What is required:
In your copy of the data, keep every word exact and include no pictures.

Collected material:

------------------------------

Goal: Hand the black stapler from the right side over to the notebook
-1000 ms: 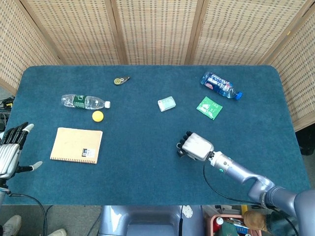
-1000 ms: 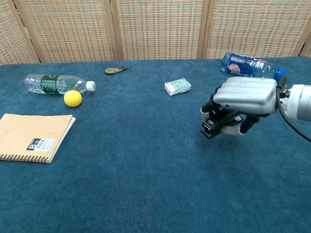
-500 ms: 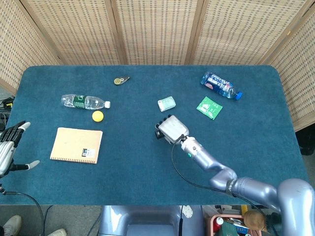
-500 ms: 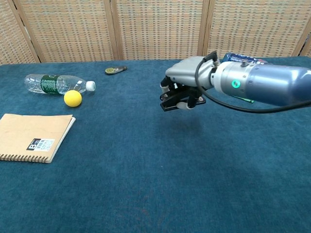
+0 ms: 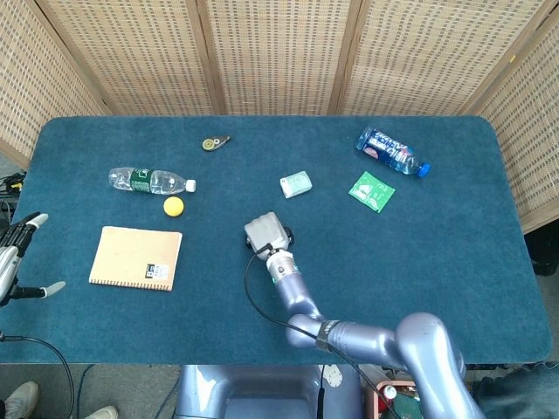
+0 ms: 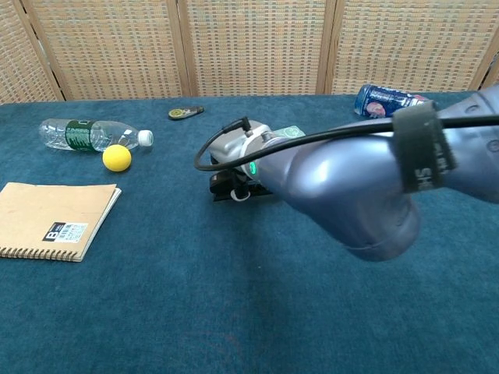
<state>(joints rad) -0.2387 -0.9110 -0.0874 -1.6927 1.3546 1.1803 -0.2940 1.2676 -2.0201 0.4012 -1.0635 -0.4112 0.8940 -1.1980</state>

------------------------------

Exercise answer:
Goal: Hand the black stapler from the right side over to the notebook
-1000 ms: 
-1000 ms: 
-500 ms: 
-500 ms: 
+0 ms: 
+0 ms: 
<state>(joints rad) -0.2387 -0.9110 -0.0874 -1.6927 1.3546 1.1803 -0.2940 1.2676 -2.0201 0.4012 -1.0635 -0.4112 0.8940 -1.1980</state>

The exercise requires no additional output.